The line on a title plan will not identify whether a line denotes a wall, a fence or a ditch etc. It will show an outline of a property in red ink, but will not normally identify the dimensions or other helpful boundary data, such as ‘T’ markings. For these, you need the deeds.

So, if Land Registry title plans are of little use, how do we find out where the boundary is? The answer will hopefully lay in the deeds.

Deeds come in a variety of shapes and sizes and contain text and generally (but not always) a plan. These are the documents that describe which bit of land belongs to which property and will include details of covenants, rights and responsibilities. When two or more sets of deeds for neighbouring properties are compared, they often do not match.

Interpretation of the text of the deeds is really best left to lawyers as phrases contained within deeds such as ‘more particularly delineated’ or ‘for identification purposes only’ can effect the legal validity of measurements and identification marks found on deeds. Words such as ‘approximately’ and ‘there or thereabouts’ can also cause problems for obvious reasons.

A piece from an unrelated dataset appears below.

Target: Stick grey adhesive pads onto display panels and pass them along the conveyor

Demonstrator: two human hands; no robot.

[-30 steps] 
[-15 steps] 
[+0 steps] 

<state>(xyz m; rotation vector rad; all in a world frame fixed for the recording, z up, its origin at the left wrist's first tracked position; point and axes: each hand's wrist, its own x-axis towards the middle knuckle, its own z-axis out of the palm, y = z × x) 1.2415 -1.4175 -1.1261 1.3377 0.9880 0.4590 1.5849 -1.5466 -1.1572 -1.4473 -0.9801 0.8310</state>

If a dispute arises, further evidence may be needed to show what existed on the ground at the time of a particular conveyance (of which, in the case of old properties, there may have been many)and other evidence may establish a different boundary that has arisen as a result of adverse possession.

In practice, any boundary dispute that ends up in the court will be costly. The court will start by considering the deeds to establish how the boundary was created and any plan attached to the deeds will be of particular significance if the property is described in the deeds as being ‘more particularly described in the plan’.

If the boundary cannot be clearly established from the deeds then the court will move on to look at extrinsic evidence and will look in detail at documents, photographs, expert reports from surveyors and witness evidence. The court will also take into consideration the conduct of the parties; even if a boundary can be easily identified by deeds and plans, it can still be affected by informal boundary agreements or can be subject to a claim for adverse possession.

There is often no perfect answer to a boundary dispute and costs can soon escalate. Therefore it is always a good idea to ask a lawyer to take what will be a dispassionate look at your deeds before entering into the court arena, where emotions, as well as costs, run high.